Peace, yes please! An information project.In 2008 the Swedish section of WILPF (IKFF, Internationella Kvinnoforbundet for Fred och Frihet) began a long-term project to help high school students gain a deeper understanding of armed conflicts around the globe. We are working with 600 students in three high schools in the Stockholm area.
Together we look into the underlying causes of conflict, initiatives to prevent or resolve these conflicts, peace agreements and the issue of sustainable peace. Recent examples of armed conflicts in the world help to illustrate and clarify the complex picture we aim to provide. We use film clips, slide shows, guest speakers and visits to organizations working in the field of peace and development. These have included the United Nations Association and an accompaniment program working in Hebron.
One of the exercises we use to stimulate discussion is the 'hot seat'. Students sit in chairs in a large circle. A discussion leader reads aloud statements on peace and conflict. [Conflicts in other parts of the world don't concern me, My opinions matter, My work for peace will have an impact, I feel safe ... and so on.] If students agree with the statement they swap chairs. This will usually get the discussion started.
In a role-playing exercise, each student gets a note describing a character (for instance, a Palestinian girl in Gaza, or a UN soldier in Afghanistan) and then moves forward or back in response to statements on sense of security.
Our program grew out of a previous project in which we learned that young people seemed to lack general knowledge about armed conflict and security issues. A key reason for this is the media's failure to present armed conflicts in an analytical way that young people can relate to and understand.

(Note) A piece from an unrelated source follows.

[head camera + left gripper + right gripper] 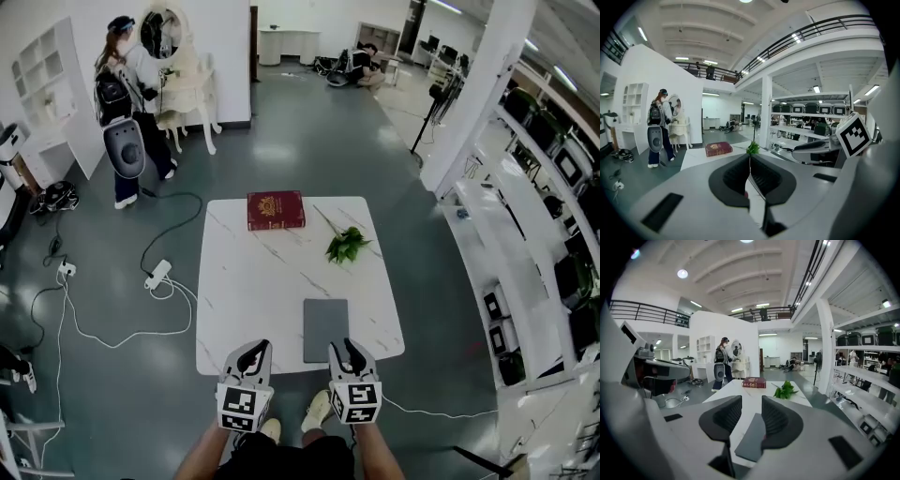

Instead, the conflicts are typically presented as irrational and isolated events, erupting suddenly out of nowhere.
But we who work with the peace issue on a daily basis know that the outbreak of conflict is often preceded by a lengthy sequence of events and complex underlying causes. This is important to IKFF, in our focus on prevention of armed conflicts. We believe that space must be given for in-depth study of causation.
Moreover, public reporting from communities on the brink of war, armed conflicts, and post-conflict situations often lack adequate gender perspective. Usually, it is the men's story that is told. Women, when mentioned, are not uncommonly presented as passive victims rather than as subjects and actors. IKFF has always acted to highlight the unique and important experiences women have of armed conflicts, and how these can and should be used to create conditions for sustainable peace.
When an armed conflict draws to a close, when the peace agreements are negotiated and structures created for the post-conflict society to function, the media often ceases reporting. This is unfortunate. When a country signs a peace treaty this does not of course automatically mean that all people live in peace and security. It is necessary to rebuild communities and trust among the people.
The consequences of representing conflicts as inexplicable outbreaks without a prelude or an end can be devastating. The lack of deeper conflict analysis spreads ignorance on how to respond appropriately to a conflict. Even worse, it could also spread an unwillingness to act to prevent a conflict--given the impression that it occurs suddenly with no special reason. We present the importance of developing a functional civil society for stability.
The need to adopt a gender perspective when discussing peace, security and conflict in high schools, is extremely important. We have so far, among the students we visited, found that the gender issue does not seem to have high priority in education. Though most questions on why we are focusing on women come from boys, they have also come from teachers. There is a thin line to walk, not to end up in a situation where the discussion focuses on women as victims only and not as active actors. It is obvious that working for peace must go hand in hand with the implementation of gender awareness. But we have a long way to go, since there seems to be a backlash concerning gender issues today.
Students do understand what increased militarization might lead to, and express appreciation over the work IKFF does through this information project. But this does not mean that the question is fully implemented. There is still a clash between those who consider peace missions to be a solely military task, and those who consider peace building as a long-term job to be done by the civil society.
In the long run I am hopeful, and I think that Peace, yes please! is contributing to a wider understanding and perspective on peace and security.
Pia Johansson is the information officer for IKFF.